Las Vegas Sun

March 29, 2024

Las Vegas council hopes to replicate downtown progress in new redevelopment district

Lois Tarkanian

Lois Tarkanian

Stretches of Las Vegas streets totalling some 883 acres were designated today as a new redevelopment area with hopes that the kind of economic renaissance happening in downtown’s redevelopment area will be duplicated.

The newly designated area includes much of the ward of Councilwoman Lois Tarkanian, who admitted the area “isn’t a mess now, but I wanted to react before it got to that point.”

Others pointed to the existing downtown redevelopment area, whose 3,948 acres include East Fremont Street, as an example of what can happen when the city gets involved in redevelopment. Four years ago, the city laid new sidewalks and streets in a portion of East Fremont, and changed licensing and zoning rules to encourage bars and eateries to move into the area.

In that time, a few blocks of East Fremont have seen significant improvement, with a handful of restaurants and bars having opened there. A big part of that push was the announcement in late 2010 that Zappos, the online shoe and clothing retailer, would lease and move into the old City Hall in late 2013.

Anticipating thousands of Zappos employees moving into the area, new businesses are starting to take heed. The first few blocks of East Fremont Street are now almost devoid of sights that used to be commonplace: prostitution, drug dealers and other signs of blight.

Councilman Stavros Anthony, a former police officer, admitted that downtown “was a growing menace for a long time. … Nobody would come down there. You risked your life going onto Fremont Street past Las Vegas Boulevard.”

He argued against the new redevelopment designation, however, because he doesn’t see anything near to that kind of problem in the designated 883 acres. Streets in the new redevelopment zone include parts of Sahara Avenue, Charleston Boulevard and Decatur Boulevard, west of Interstate 15 and east of Decatur.

“It’s not a menace to public safety and health; it doesn’t fit that category,” Anthony said.

If anything, he added, businesses in the area have suffered because all businesses have suffered during the economic recession.

“Really what’s occurred is because of the downturn, and when the downturn turns around, and it will, these corridors will come back,” Anthony added.

Councilman Bob Beers also said he didn’t like the potential of the proposal to give the city the ability to use eminent domain to transfer property from one private entity to another.

Mayor Carolyn Goodman said that wouldn’t happen under her watch. Bill Arent, the city's director of Economic and Urban Development, said the City Council passed a resolution in 2006 not to do that, adding that eminent domain for private-to-private property transfers was “bad policy.”

As of today, the total assessed value of those 883 acres is $287 million. In the future if the assessed value increases, any additional property tax revenue generated would go to the redevelopment agency and put back into the redevelopment area in the form of various improvements.
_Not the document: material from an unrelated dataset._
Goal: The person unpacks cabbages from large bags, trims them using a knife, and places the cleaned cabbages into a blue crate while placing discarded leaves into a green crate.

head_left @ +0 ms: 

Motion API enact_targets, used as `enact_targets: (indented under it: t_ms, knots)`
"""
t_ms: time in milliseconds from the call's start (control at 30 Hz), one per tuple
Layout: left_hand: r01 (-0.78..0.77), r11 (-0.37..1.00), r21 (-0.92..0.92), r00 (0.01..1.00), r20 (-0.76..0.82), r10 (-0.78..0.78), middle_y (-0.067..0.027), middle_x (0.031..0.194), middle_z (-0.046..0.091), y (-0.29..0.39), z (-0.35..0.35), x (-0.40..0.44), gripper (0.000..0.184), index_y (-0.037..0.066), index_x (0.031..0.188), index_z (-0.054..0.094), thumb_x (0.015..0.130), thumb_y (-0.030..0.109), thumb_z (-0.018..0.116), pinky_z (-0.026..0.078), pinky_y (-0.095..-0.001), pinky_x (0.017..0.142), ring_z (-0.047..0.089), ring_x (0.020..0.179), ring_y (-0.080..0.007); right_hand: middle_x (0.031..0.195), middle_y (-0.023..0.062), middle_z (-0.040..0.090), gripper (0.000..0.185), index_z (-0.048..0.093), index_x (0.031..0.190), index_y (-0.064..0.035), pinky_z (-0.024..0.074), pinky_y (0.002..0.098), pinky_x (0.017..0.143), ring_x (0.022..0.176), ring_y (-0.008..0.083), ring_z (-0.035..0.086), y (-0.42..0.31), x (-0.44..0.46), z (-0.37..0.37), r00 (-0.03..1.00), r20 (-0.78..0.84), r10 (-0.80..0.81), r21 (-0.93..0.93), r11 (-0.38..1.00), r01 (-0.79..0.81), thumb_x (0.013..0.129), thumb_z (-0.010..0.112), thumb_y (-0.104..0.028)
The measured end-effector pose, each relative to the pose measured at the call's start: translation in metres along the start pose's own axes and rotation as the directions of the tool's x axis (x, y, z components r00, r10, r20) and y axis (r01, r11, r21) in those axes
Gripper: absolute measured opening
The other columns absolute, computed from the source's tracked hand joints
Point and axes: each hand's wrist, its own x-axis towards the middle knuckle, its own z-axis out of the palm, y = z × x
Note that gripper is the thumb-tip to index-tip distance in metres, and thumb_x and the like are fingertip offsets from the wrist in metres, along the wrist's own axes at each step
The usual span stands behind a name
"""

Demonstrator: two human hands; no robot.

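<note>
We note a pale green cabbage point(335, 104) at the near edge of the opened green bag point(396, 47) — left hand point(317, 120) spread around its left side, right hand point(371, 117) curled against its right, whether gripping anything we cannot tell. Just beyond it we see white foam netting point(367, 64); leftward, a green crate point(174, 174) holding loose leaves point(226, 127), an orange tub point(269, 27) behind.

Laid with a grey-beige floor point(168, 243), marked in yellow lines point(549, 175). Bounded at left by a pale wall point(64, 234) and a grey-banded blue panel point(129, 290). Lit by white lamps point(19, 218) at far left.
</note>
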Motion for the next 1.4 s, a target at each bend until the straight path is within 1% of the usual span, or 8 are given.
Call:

The redevelopment agency also can float bonds and obtain loans to finance projects.

Arent said a 1 percent increase in the property tax base (which would equal about $2.87 million) would result in $72,000 for the redevelopment agency to reinvest in the area. Over the 30-year life of the redevelopment project, that equals about $2.2 million.

Inherent in a redevelopment plan, however, is that tax revenue put back into the area is money taken away from schools, police and other public functions. The theory is that redevelopment bolsters so much new economic activity that sales and other tax revenues make up for that loss.

During lengthy debate by the council, supporters leaned heavily on the example of downtown’s redevelopment, including East Fremont Street but also the 61 acres of former rail yard now home to the Smith Center for the Performing Arts, World Market Center and the Lou Ruvo Center for Brain Health.

Beers and Anthony voted against it, while Goodman and council members Bob Coffin, Tarkanian, Ricki Barlow and Steve Ross voted in favor.